WHAT TO PRODUCE => In the material below, list every line carrying the string "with".

RECORDED INFORMATION =>
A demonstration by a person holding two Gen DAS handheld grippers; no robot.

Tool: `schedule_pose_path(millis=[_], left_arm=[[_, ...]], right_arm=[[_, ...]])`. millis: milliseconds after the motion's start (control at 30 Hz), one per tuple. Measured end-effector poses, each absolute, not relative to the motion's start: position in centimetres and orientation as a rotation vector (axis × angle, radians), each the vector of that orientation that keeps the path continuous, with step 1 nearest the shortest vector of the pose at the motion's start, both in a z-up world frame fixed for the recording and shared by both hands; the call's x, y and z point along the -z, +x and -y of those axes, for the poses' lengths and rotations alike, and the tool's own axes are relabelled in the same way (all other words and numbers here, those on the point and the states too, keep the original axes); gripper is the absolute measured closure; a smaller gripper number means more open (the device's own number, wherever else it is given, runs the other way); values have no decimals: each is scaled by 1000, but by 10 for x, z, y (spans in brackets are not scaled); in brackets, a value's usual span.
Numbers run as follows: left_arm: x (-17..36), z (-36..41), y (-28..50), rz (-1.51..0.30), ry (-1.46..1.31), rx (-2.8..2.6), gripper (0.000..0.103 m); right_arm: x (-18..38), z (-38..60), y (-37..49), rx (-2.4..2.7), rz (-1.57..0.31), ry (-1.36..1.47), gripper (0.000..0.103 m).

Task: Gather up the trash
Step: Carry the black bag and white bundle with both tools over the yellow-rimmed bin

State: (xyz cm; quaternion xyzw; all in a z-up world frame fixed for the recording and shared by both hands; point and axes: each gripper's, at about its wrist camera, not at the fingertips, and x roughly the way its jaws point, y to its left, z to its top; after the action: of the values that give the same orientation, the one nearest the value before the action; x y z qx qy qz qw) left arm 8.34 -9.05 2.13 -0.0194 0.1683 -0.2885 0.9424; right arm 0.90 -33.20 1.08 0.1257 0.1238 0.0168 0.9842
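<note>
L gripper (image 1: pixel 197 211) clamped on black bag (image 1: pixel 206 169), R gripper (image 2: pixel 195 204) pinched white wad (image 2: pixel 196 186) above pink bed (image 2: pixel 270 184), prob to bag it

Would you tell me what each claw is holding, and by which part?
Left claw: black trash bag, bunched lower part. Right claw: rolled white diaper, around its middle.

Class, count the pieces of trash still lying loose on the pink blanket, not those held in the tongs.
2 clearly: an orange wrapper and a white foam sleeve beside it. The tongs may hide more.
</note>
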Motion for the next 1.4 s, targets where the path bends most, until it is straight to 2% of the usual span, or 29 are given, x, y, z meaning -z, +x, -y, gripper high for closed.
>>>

ANSWER SPACE =>
Tool: `schedule_pose_path(millis=[_], left_arm=[[_, ...]], right_arm=[[_, ...]])`. millis: milliseconds after the motion's start (control at 30 Hz), one per tuple. Measured end-effector poses, each absolute, not relative to the motion's start: position in centimetres and orientation as a rotation vector (axis × angle, radians), each the vector of that orientation that keeps the path continuous, with step 1 nearest the shortest vector of the pose at the motion's start, both in a z-up world frame fixed for the recording and shared by both hands; the call's x, y and z point along the -z, +x and -y of those axes, for the poses' lengths and rotations alike, and the tool's own axes are relabelled in the same way (all other words and numbers here, those on the point and the states too, keep the original axes); gripper is the absolute measured closure; a smaller gripper number means more open (the device's own number, wherever else it is given, runs the other way); values have no decimals: each is scaled by 1000, but by 10 for x, z, y (spans in brackets are not scaled); in brackets, a value's usual span.
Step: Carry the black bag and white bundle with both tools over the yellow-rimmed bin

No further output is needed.